Mãe: não quero ensombrar o teu dia, assombrar o dia que para ti fizeram os fazedores comerciais de dias. O teu dia é, apesar de tudo, um dia justo, um dia que tu mereces infinitamente, muito além do comércio de merecimentos em que nos tornámos peritos e agiotas. Não quero negar-te as flores da justiça que para ti eu acho justas: as flores que nascem dos teus dedos quando plantas jardins no meu olhar.
Mas hoje deixa-me falar-te do mundo, mãe, e das desditas do mundo que as datas não compreendem nem comportam [não, mãe, não é do mundo impecável das datas que quero falar-te, do mundo afixado na parede, científico e neutro]. É do mundo mesmo que quero falar-te: do mundo em que todos giramos a uma velocidade constante e segundo uma inclinação necessária. Rodamos no mesmo sentido e tão desencontrados, mãe! É desse mundo que nos foi dado e nos corre nas veias que quero falar-te.

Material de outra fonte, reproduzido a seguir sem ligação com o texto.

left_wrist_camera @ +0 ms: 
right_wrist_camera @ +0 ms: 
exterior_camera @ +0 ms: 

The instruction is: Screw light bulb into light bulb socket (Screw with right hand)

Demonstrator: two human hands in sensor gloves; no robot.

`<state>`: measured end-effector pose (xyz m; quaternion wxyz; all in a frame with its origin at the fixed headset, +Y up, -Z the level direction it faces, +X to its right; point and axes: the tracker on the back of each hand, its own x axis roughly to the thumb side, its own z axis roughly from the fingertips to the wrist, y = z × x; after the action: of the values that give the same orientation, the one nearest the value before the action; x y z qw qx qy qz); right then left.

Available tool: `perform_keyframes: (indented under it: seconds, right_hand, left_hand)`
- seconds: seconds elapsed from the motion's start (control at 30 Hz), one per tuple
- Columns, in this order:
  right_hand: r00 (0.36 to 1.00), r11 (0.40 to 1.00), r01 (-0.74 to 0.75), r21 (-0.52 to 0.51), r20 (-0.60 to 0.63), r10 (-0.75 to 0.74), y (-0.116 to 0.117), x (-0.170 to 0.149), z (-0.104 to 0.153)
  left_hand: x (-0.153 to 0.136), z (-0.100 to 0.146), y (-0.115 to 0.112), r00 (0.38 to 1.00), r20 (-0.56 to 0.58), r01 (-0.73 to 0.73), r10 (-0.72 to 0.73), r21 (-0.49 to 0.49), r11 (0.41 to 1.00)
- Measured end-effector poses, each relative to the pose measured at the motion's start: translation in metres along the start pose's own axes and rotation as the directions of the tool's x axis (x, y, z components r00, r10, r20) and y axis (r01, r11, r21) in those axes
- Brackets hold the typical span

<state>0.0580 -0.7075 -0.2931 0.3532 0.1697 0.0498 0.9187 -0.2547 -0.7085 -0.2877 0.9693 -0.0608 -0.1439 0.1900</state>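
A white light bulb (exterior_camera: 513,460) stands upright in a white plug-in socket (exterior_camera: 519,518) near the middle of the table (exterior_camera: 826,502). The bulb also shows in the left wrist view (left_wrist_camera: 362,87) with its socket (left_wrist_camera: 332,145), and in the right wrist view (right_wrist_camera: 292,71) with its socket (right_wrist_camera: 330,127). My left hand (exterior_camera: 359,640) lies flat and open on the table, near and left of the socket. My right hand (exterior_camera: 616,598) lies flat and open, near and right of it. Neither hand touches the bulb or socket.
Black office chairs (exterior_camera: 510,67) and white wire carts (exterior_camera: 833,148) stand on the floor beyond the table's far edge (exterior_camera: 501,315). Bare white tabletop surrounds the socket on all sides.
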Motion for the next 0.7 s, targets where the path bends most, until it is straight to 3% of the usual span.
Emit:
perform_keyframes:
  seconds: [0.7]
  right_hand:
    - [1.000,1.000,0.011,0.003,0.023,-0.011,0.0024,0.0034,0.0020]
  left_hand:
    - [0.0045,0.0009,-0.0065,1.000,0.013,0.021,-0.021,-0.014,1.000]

Quero dizer-te um segredo que eu pensei: reparaste nos joelhos famintos que fazem um H, que ligam pelo meio as duas colunas das pernas? São meus, mãe, são os meus joelhos, as minhas pernas de Homem que porventura nunca serei. Estou ao teu lado e por detrás de ti. As mãos pesam-me como se houvesse um mundo suspenso em cada uma delas. Não podes ver os meus olhos, mas eu vou dizer-te: olham na mesma direcção dos teus e, como os teus, são de gelatina e brometo de prata. Sim, mãe, é essa a nossa composição química para esta data que para ti fizeram os fazedores de datas. Somos figuras sem nome duma fotografia premiada, a câmara escura onde ousamos pensar o mundo em segredo.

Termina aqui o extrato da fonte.